On 6/28/19 at 8:20 A.M., an interview was conducted with CNA 2. CNA 2 stated she took care of Resident 1 during the day shift on 6/19/19. CNA 2 stated she went in to see Resident 1 at the start of her shift (around 7:00 A.M.) and noticed the resident seemed "different" and was upset. CNA 2 stated Resident 1 told her she had a bad night last night. CNA 2 stated Resident 1 told her CNA 6 had been "really rough" during a brief change and had been "digging in there." CNA 2 stated Resident 1 told her she felt "sodomized" by CNA 6. CNA 2 stated she did not know what sodomized meant and had to "google it" when she got home. CNA 2 stated that when a resident made an allegation of being sodomized, it would be considered sexual abuse. CNA 2 stated she should have come forward and told the ADM about Resident 1's sexual abuse allegation. CNA 2 stated she did not tell the ADM because she had assumed everyone was aware of the sexual nature of the allegation.
On 6/28/19 at 10:30 A.M., a joint interview and record review was conducted with the Social Services Assistant (SSA). The SSA stated the SSA's role included interviewing residents who made allegations against a staff member or complained about the way they were treated. The SSA stated she tried to interview Resident 1 on 6/20/19, but the resident did not want to discuss what had allegedly happened to her. The SSA reviewed Resident 1's clinical record and stated that she had not documented her attempt to interview Resident 1, or the resident's refusal of that interview. The SSA stated that it was her job to interview the residents who were cared for by CNA 6 to verify if there were any further complaints related to the care he provided. The SSA stated she did not verify which residents CNA 6 had actually provided care for, but that she should have. The SSA stated that Resident 1's allegation should have been looked into more thoroughly.

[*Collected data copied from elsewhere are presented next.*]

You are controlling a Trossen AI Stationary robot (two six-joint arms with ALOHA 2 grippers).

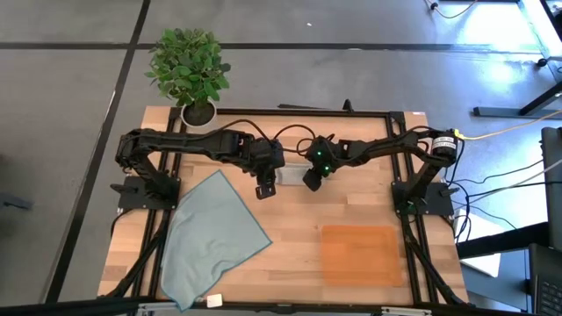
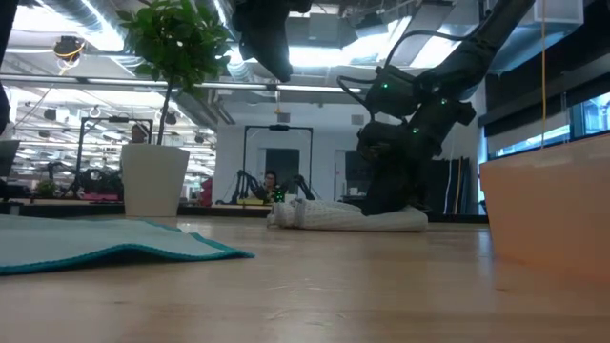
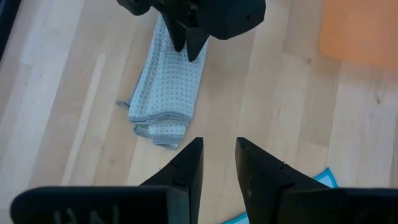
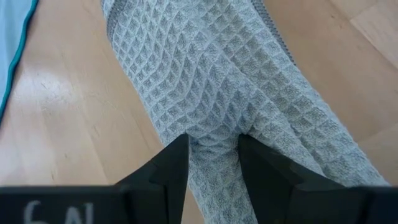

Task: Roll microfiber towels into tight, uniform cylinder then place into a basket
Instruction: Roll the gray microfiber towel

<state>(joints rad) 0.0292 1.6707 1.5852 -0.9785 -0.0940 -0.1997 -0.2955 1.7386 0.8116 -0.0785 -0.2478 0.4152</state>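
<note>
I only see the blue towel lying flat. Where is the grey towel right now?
The grey towel lies rolled up at the table's far middle, between the two arms, the right gripper pinching one end; the left gripper hovers off the other end.

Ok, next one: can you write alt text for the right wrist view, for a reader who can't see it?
The right gripper pinches a fold of a rolled, light grey waffle-weave microfiber towel between its two dark fingers, seen close up. The towel lies on the pale wood tabletop, and the teal-trimmed edge of a pale blue cloth shows at one corner.
</note>
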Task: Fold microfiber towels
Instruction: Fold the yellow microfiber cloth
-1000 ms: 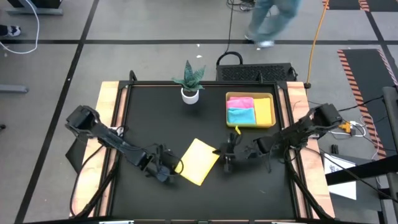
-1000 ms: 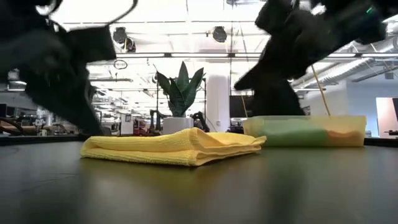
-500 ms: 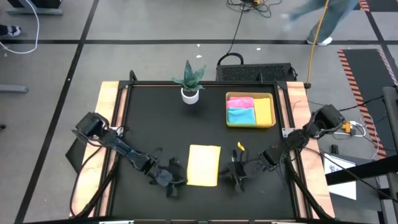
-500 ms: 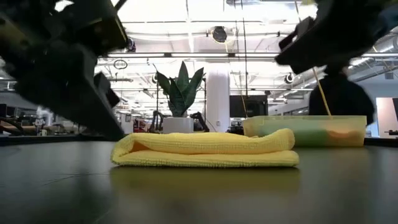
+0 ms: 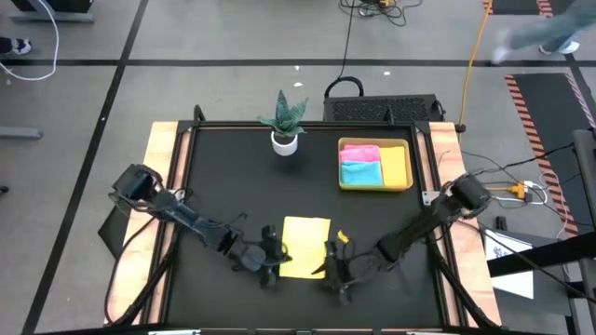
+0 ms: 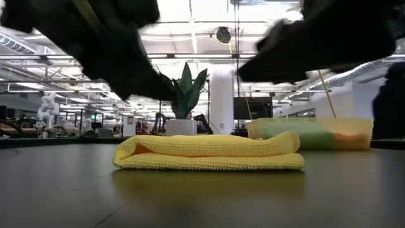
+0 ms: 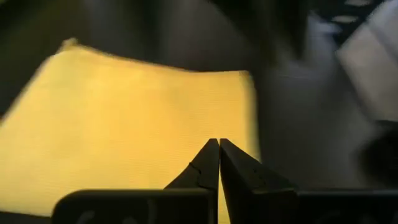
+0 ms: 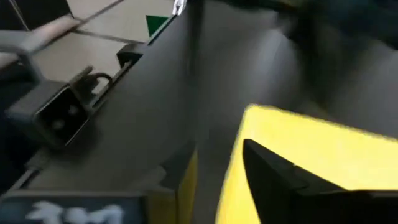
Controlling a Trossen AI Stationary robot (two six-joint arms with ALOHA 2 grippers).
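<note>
A folded yellow microfiber towel (image 5: 303, 244) lies flat on the black table, square with the table's edges. In the low view the towel (image 6: 209, 152) is a thick, even stack. My left gripper (image 5: 270, 261) is shut and hovers at the towel's near left side, its tips (image 7: 218, 149) over the yellow cloth (image 7: 124, 124). My right gripper (image 5: 331, 270) stands open at the towel's near right corner, with the cloth (image 8: 323, 149) just ahead of its fingers (image 8: 280, 177). The low view shows both grippers above the towel.
A yellow-green tray (image 5: 341, 181) at the back right holds a pink towel (image 5: 361, 152), a light blue one (image 5: 361, 173) and an orange-yellow one (image 5: 396, 165). A small potted plant (image 5: 284, 121) stands at the back middle. Bare black table lies left of the towel.
The yellow towel has turned from slanting to square with the table's edges and has slid a little toward the near edge. My right gripper has gone toward the near edge and left, to the towel's near right corner. My left gripper has gone right, to its near left side.
</note>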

On 6/28/19 at 11:15 A.M., an interview was conducted with CNA 6. CNA 6 stated he took care of Resident 1 on 6/19/19 and had changed her brief around 6:00 A.M. CNA 6 stated that Resident 1 told him he was too rough, but never asked him to stop. CNA 6 stated that Resident 1 asked him to put A & D ointment on her. CNA 6 stated that LN 1 gave him a cup with A & D in it that was mixed with a barrier cream and he applied it to Resident 1. CNA 6 stated when he applied the cream, he "avoided the vagina and anus entirely."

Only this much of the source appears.